For the greater part of my life, I thought Italian food was heavy, overcooked pasta laden with oily melted cheeses and super sweet tomato sauce. Che tragedia! My only links to “Italian food” in my Southern California hometown were restaurants like Olive Garden, so I avoided what I believed to be Italian food at all costs, assuming I would feel terrible after eating it. Too true about Olive Garden, not at all true about Italian food.
After meeting my partner, Michael, whose mother, Tina was born and raised in Naples, I began to understand what Italian food truly is: fresh, masterfully cooked and straight-forward dishes designed to feature the natural flavors of various local ingredients, from fresh fish pulled from the Mediterranean to olives and figs plucked from trees in Tuscany. They introduced me to true Italian cooking (an art in Tina’s kitchen) and I have never looked back.
I love, love, love the use of nutmeg in savory dishes in northern Italy. Most of us would consider nutmeg to be a sweet spice used in baking and Christmas dishes like eggnog, but now I use it and its cousin, mace in many savory dishes. Sprinkle just a pinch nutmeg on your meats, gratins, roasted vegetables and stews (not to mention curries) for a rich, complex flavor sure to please.
Another ubiquitous Italian ingredient I have come to rely on is pancetta, an Italian-style cured bacon cut into cubes. You can find pancetta in many grocery stores, usually close to the deli counter with the imported cheeses. If you can’t find pancetta, cut 5 bacon slices into 1/4 inch rectangles or consider using a cured, dried sausage like
salami, pepperoni or spicy chorizo.
6 medium zucchini, coarsely grated
1 package pancetta (about a 1/2 – 3/4 cup)

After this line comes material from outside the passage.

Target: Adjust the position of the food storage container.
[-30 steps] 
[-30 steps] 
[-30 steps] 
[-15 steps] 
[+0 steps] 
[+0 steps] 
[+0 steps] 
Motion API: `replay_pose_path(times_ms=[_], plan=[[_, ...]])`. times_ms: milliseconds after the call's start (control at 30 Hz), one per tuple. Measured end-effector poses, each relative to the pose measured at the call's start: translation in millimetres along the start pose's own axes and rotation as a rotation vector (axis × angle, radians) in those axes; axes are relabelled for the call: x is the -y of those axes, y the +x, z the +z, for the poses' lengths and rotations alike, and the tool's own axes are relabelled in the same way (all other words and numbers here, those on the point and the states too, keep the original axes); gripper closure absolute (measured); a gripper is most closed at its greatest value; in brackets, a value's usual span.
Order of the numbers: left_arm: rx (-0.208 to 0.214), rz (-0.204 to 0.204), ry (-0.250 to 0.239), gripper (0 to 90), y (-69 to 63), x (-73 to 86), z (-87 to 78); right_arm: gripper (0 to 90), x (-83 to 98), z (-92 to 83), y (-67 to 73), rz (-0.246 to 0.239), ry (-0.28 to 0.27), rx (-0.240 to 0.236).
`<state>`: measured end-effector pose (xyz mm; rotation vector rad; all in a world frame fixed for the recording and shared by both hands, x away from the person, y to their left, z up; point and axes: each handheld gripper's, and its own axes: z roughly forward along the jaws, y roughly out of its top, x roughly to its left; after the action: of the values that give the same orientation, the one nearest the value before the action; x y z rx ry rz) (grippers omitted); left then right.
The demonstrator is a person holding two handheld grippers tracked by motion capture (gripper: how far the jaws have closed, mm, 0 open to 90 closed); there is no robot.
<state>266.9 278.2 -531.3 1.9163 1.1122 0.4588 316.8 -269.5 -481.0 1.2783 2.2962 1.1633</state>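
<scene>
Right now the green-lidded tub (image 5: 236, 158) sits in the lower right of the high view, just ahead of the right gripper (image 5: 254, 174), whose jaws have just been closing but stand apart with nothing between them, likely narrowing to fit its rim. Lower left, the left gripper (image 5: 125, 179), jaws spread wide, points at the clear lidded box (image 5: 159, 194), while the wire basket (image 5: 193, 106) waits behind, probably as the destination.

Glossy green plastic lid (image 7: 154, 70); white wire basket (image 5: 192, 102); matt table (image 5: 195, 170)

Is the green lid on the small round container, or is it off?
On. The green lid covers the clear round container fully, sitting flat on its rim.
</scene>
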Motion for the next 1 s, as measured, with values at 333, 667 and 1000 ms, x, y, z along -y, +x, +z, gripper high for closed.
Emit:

4 freshly minced garlic cloves
3 pieces dry toasted sourdough bread, finely chopped
1 tablespoon extra virgin olive oil
3 (approximate) tablespoons bacon grease
2 tablespoons fresh basil, finely chopped
2 tablespoons fresh oregano, finely chopped
1/2 teaspoon cayenne pepper
1 teaspoon finely ground coriander seed
1/8 teaspoon nutmeg
1 teaspoon freshly ground black pepper
1 teaspoon salt
3 oz finely grated pecorino romano or parmesan
Makes roughly 12 medium pancakes.
Fry the pancetta over a medium heat until golden brown, then remove from heat and allow to cool to room temperature. While it’s cooling, grate your zucchini with a course grater into a large bowl. Finely chop the basil, oregano and garlic and add to the zucchini. Add the cooled pancetta, olive oil, cayenne pepper, coriander, nutmeg, black pepper and salt, then crack the eggs directly into the bowl and mix everything well.
Zucchini contains an enormous amount of water, which can get in the way during cooking. I like to leave the mixture standing at room temperature for about 15 minutes, during which time the excess moisture will begin to pool in the bowl. Carefully drain what you can, noting the moisture will look yellow like egg — but it’s mainly water. Draining the mixture before you add the bread will allow the bread to soak up most of the remaining moisture without being immediately saturated.
Dry the sourdough bread in a low heat oven until crispy but not brown – about 15 minutes in a 200F oven. After the slices have cooled, chop into small pieces and add to the zucchini mixture. I love sourdough bread not only for its delicious taste but because the fermentation process allows your body to more fully absorb its nutrients. Look for sourdough breads made from whole grains instead of enriched white flour, and buy the bread with the fewest ingredients, i.e. water, flour and salt. Avoid breads that list sugar (or cane syrup, maltose, corn syrup, molasses or any other sneaky name for sugar) and any kind of vegetable oil (canola, soybean, safflower, cottonseed, corn, rapeseed, sunflower) because they are not necessary ingredients for traditional breads.
Grate your pecorino romano or parmesan, add to the mixture and stir well, ensuring the cheese is well dispersed throughout the ingredients.
Heat one tablespoon of bacon grease over a medium heat. If you have no bacon grease (poor you), go ahead and use the same amount of butter. When the pan and the grease are nicely hot, scoop up a small handful of the zucchini mixture and squeeze out any extra moisture. Form into a round, flat pancake and carefully slide into the grease to keep from splattering yourself. Add as many pancakes to the pan as will fit, press each down gently with the underside of your turner to flatten and cover with a lid.
After 5 or so minutes, check to see how your pancakes are browning. If they’re golden brown, they’re ready to turn. Cover again for another 5-7 minutes, then remove from the pan and set aside in a warm place (an oven at 120F works nicely).
At this stage I suggest tasting the pancakes to test for seasoning. If they’re not quite salty enough, add a little more salt to the rest of the mixture.
For each batch of pancakes, dissolve 1 tbsp of bacon grease (or butter) into the pan before adding the pancakes. Cook until all of your pancakes are done, then serve with a delicious tomato, cucumber and mozzarella salad and garnish with some fresh basil.